Thank you for point that out.

(14) By Jakob Stoklund Olesen (stoklund) on 2021-01-02 19:56:59 in reply to 13 [link] [source]

That level of laxness in the regex doesn't sit well with me, though, so i'll need to mull it over before fixing that.

I agree. Someone named "Jimmy Son" might keep all their repos in /home/json/fossils/*.fossil. They would see HTML URLs like http://localhost:8080/home/json/config/timeline when running fossil all ui.

(15.1) By S. Ross Gohlke (rossgohlke) on 2023-02-17 16:30:39 edited from 15.0 in reply to 13 [link] [source]

Did anyone ever mull a solution?

I have a collection or repositories with a hierarchical depth of up to 6 directories and it would be nice to access /json on all of them, not just those at the top level. They are being served by a CGI script running under lighttpd, and everything besides /json works fine. I have also tested with "fossil server". In all cases, I am getting the same error.

Assertion failed: (g.json.gc.a && "json_bootstrap_early() was not called!"), function json_page_top, file ./src/json.c, line 2311.

The funny thing is, I could swear this worked in an earlier incarnation.

Also, I never knew about "fossil all server", thanks for that tip.

(16) By Stephan Beal (stephan) on 2023-02-17 16:30:11 in reply to 15.0 [link] [source]

Did anyone ever mull a solution?

Nope, following the mantra of "it's not a problem until it's a problem." ;)

I have a collection or repositories with a hierarchical depth of up to 6 directories

My gut-instinct reactions to that are (A) "don't do that" and (B) use one CGI script per repository (where it's not a problem).

and it would be nice to access /json on all of them, not just those at the top level.

Unfortunately, the multi-repository approach to serving, in particular with directory depths greater than 1, is "simply problematic" with regards to the determination of whether or not the current path belongs to the JSON API. This is a problem because, for purposes of handling the GET/POST input, we have to know early on whether or not this is a JSON-centric request, and that handling has to be done before the dispatcher has determined, with certainty, that this is a /json path. Any attempts made up until that point are guesses based on the full path, and that breaks down when one fossil instance serves multiple repositories. It's possible for either end of a given path to contain the string "/json", either before or after a "real" "/json" path: /foo/json/myrepo/json/foo/json. Until the dispatcher has done it's work, we don't reliably know for sure which of those 3 /json parts (if any!) are intended to point to a /json API endpoint.
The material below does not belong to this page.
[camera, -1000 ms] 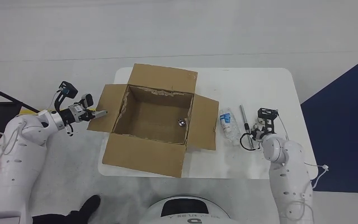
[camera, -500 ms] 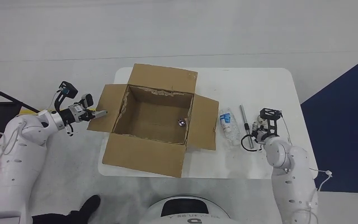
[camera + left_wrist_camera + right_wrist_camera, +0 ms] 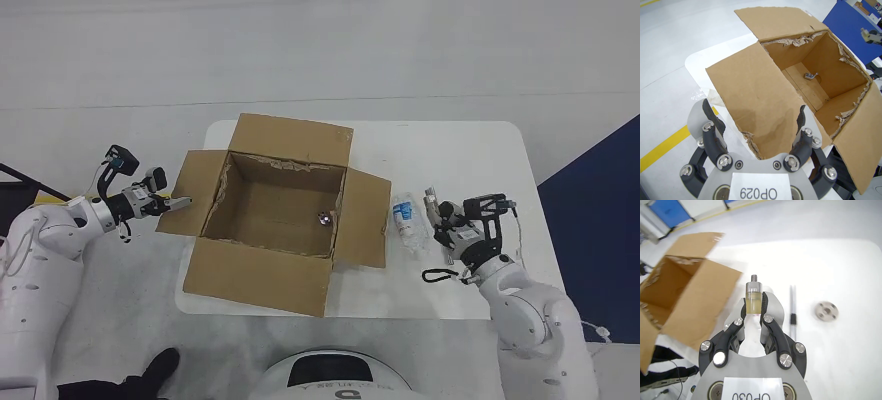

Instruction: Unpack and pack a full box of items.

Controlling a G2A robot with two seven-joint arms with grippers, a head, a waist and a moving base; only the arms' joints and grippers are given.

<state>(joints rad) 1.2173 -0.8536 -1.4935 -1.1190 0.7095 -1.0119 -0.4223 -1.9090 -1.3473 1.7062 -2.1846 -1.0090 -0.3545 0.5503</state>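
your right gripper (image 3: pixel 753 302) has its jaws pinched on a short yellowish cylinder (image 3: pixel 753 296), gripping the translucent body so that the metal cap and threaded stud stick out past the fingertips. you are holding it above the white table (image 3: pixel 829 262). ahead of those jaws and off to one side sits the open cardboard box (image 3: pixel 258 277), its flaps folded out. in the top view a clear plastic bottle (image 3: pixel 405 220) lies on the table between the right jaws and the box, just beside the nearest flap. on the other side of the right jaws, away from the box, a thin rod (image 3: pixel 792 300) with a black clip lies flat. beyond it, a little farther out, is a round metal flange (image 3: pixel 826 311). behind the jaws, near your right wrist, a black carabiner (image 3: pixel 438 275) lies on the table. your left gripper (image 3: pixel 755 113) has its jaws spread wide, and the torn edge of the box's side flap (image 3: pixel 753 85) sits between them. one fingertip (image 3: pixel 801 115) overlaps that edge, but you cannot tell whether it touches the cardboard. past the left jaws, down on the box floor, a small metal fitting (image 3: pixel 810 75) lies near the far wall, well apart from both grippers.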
i can't currently offer a reliable solution to this beyond using a separate CGI script per repository. When served that way, all path resolution is unambiguous.
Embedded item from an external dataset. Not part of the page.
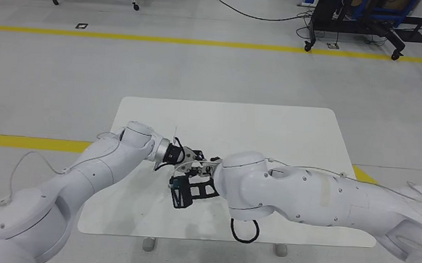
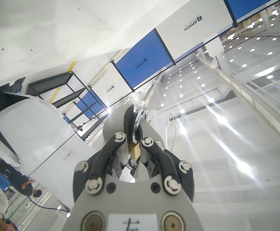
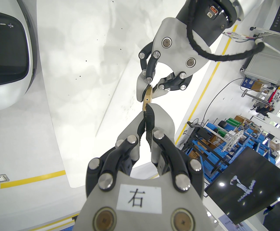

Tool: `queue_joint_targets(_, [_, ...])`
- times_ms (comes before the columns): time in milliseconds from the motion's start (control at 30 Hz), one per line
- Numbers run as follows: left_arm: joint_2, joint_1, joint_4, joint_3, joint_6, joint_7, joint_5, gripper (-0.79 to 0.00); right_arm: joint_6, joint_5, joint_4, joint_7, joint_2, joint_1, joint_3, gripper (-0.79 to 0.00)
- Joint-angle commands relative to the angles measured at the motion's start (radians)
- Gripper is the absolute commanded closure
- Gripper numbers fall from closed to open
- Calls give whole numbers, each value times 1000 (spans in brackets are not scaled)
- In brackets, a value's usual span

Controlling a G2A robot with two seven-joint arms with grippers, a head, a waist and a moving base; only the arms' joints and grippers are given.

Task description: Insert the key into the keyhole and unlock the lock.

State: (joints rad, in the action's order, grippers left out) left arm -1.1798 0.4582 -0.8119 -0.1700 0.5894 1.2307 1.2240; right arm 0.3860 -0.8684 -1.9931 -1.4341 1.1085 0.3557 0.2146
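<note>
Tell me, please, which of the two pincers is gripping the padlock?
The left pincer: it is shut on the padlock, whose shackle juts past its fingertips. The right pincer is shut too, but its tips only sit at the padlock's base.

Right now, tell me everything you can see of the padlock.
The padlock has a brass-looking body and a shiny silver shackle. The left gripper clamps its body, holding it in the air above the table. The shut right gripper meets its end face with its tips, beside a small dark hole.
</note>
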Motion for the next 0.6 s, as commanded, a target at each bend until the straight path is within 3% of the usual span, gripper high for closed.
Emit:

(17.1) By S. Ross Gohlke (rossgohlke) on 2023-02-17 16:48:00 edited from 17.0 in reply to 16 [link] [source]

Thanks for the detailed response.

This is a problem because, for purposes of handling the GET/POST input, we have to know early on whether or not this is a JSON-centric request

I guess this explains why non-json requests might work where json requests do not, because of how early the json handling branches.

using a separate CGI script per repository. When served that way, all path resolution is unambiguous.
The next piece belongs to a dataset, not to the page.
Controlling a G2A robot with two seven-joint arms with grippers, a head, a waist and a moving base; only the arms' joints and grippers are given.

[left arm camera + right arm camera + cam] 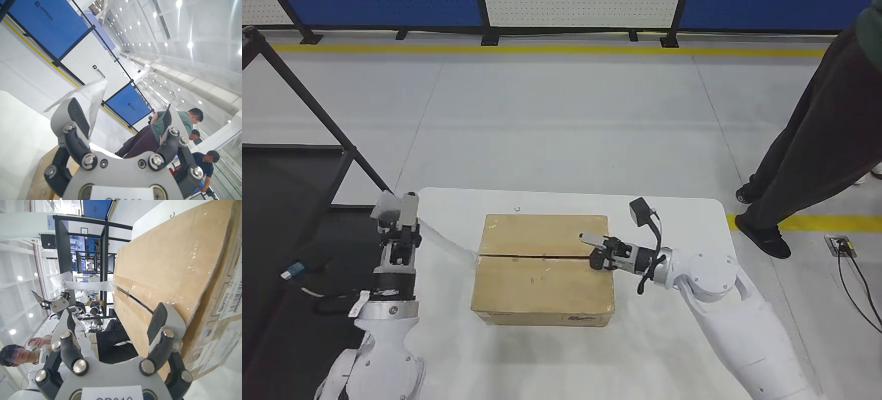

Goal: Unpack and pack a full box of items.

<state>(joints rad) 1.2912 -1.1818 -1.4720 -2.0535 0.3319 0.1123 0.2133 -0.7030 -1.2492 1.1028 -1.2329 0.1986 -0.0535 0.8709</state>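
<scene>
A closed cardboard box [542,270] sits in the middle of a white table [662,330]. It lies between the two sets of jaws. Its top flaps meet at a seam [542,256] that runs from one set towards the other.

The left jaws are held just beside the box and raised off the table. They are spread wide apart and grip nothing between them. A pale tape strip [447,243] clings to the pad of one finger [78,115] and flaps loose past its tip. From there the strip stretches back to the near end of the seam, where it appears to be attached to the box.

The right jaws are at the opposite end of the box, over the edge where the seam ends. They too are spread apart and hold nothing. One finger [157,323] lies low over the box top right beside the seam. Whether it touches the cardboard is hard to tell. The other finger is out in the air, clear of the box. The box side below the right jaws carries a printed label [230,294].
</scene>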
As I understand this thread, "fossil all server" was investigated and found lacking as a shortcut to the script-per-repository approach.

(18) By Stephan Beal (stephan) on 2023-02-17 16:55:50 in reply to 17.1 [link] [source]

I guess this explains why non-json requests might work where json requests do not, because of how early the json handling branches.

Exactly. If we knew for certain, at the time the GET/POST bits are handled, how the dispatcher would answer, it wouldn't be an issue. It's an order-of-operations problem with no straightforward fix.

As I understand this thread, "fossil all server" was investigated and found lacking as a shortcut to the script-per-repository approach.

AFAIK, "all server" is going to have a similar limitation, but i've never been a fan of the multiple-repos-per-instance serving modes and don't use them so cannot say for certain off hand.